======== Data below ========

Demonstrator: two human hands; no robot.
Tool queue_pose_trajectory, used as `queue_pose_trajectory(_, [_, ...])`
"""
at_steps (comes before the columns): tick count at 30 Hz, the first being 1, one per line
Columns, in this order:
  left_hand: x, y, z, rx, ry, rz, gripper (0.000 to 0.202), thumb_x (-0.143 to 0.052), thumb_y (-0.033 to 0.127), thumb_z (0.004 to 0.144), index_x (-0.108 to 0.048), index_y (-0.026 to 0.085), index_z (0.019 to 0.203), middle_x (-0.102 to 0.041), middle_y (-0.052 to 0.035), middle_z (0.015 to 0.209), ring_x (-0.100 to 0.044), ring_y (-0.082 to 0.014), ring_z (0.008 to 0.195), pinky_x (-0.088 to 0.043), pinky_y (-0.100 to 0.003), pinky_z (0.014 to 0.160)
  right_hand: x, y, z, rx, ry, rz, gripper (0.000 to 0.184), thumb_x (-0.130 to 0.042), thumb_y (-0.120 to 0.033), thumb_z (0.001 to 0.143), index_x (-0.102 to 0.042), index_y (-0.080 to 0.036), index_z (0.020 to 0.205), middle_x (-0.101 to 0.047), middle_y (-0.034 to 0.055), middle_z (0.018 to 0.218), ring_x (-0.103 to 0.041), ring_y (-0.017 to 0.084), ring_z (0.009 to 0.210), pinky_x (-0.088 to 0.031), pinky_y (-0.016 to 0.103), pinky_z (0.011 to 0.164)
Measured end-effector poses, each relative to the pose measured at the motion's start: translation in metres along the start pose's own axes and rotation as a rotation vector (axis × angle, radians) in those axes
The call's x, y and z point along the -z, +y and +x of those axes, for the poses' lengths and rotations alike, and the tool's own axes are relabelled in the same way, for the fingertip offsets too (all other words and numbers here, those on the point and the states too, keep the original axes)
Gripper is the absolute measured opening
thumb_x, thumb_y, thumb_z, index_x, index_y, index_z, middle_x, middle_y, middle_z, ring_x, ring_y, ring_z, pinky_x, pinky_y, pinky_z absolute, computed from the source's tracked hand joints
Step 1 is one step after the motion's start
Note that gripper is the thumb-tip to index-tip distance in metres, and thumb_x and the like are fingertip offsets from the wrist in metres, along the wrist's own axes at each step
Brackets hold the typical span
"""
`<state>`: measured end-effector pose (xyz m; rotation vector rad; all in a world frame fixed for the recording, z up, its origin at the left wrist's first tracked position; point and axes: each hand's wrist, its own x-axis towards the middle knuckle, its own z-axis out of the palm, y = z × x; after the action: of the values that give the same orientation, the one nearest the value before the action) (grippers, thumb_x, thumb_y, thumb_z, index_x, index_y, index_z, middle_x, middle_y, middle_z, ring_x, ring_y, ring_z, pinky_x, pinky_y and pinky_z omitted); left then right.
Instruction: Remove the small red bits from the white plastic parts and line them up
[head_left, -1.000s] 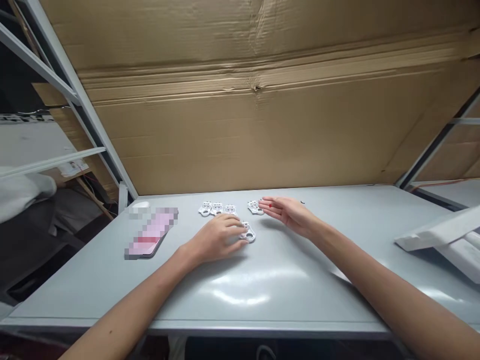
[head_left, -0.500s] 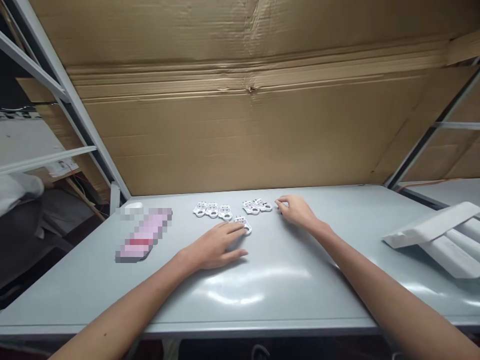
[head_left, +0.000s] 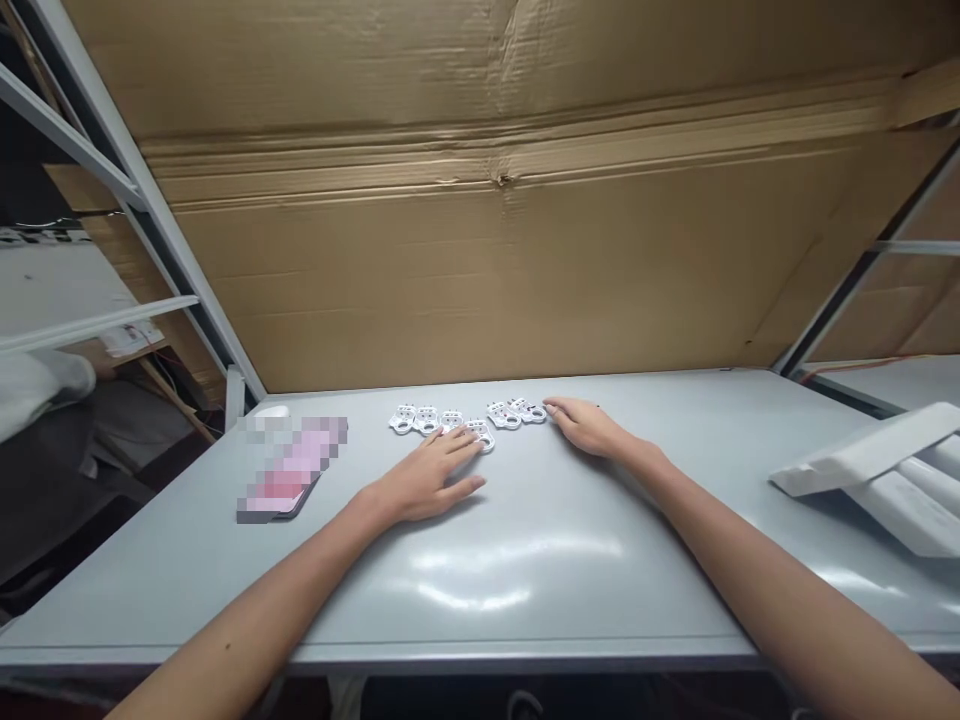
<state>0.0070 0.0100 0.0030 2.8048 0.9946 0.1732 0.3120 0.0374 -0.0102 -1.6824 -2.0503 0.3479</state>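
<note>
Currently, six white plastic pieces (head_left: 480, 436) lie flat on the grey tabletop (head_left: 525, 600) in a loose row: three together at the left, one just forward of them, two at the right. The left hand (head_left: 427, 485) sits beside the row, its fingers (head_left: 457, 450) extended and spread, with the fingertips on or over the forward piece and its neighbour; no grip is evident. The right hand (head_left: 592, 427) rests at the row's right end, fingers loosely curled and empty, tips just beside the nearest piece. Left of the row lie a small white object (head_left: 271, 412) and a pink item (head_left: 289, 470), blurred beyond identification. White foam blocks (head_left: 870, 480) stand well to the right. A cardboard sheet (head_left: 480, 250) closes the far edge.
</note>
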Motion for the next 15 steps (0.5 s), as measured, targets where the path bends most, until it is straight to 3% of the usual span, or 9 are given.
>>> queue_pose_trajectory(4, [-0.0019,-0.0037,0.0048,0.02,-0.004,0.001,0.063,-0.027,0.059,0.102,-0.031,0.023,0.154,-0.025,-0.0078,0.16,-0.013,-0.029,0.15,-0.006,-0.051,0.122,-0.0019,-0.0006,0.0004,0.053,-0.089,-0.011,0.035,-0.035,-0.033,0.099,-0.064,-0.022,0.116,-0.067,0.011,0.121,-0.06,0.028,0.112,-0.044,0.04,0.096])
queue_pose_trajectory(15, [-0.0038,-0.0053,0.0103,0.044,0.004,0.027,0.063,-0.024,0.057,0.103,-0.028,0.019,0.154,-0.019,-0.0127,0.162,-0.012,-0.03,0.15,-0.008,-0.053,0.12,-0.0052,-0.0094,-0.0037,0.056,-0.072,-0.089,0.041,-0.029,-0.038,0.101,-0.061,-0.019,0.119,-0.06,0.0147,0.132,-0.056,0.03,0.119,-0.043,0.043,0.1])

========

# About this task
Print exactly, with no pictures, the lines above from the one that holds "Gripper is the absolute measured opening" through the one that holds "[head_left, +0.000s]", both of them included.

# Result for this task
Gripper is the absolute measured opening
thumb_x, thumb_y, thumb_z, index_x, index_y, index_z, middle_x, middle_y, middle_z, ring_x, ring_y, ring_z, pinky_x, pinky_y, pinky_z absolute, computed from the source's tracked hand joints
Step 1 is one step after the motion's start
Note that gripper is the thumb-tip to index-tip distance in metres, and thumb_x and the like are fingertip offsets from the wrist in metres, along the wrist's own axes at each step
Brackets hold the typical span
"""
`<state>`: measured end-effector pose (xyz m; rotation vector rad; all in a world frame fixed for the recording, z up, its origin at the left wrist's first tracked position; point and axes: each hand's wrist, its own x-axis towards the middle knuckle, its own z-axis out of the palm, y = z × x; after the action: of the values that give the same orientation, the one nearest the value before the action) (grippers, thumb_x, thumb_y, thumb_z, index_x, index_y, index_z, middle_x, middle_y, middle_z, ring_x, ring_y, ring_z, pinky_x, pinky_y and pinky_z omitted); left then right.
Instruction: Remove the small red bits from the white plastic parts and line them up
[head_left, -1.000s] 
[head_left, -0.500s] 
[head_left, +0.000s] 

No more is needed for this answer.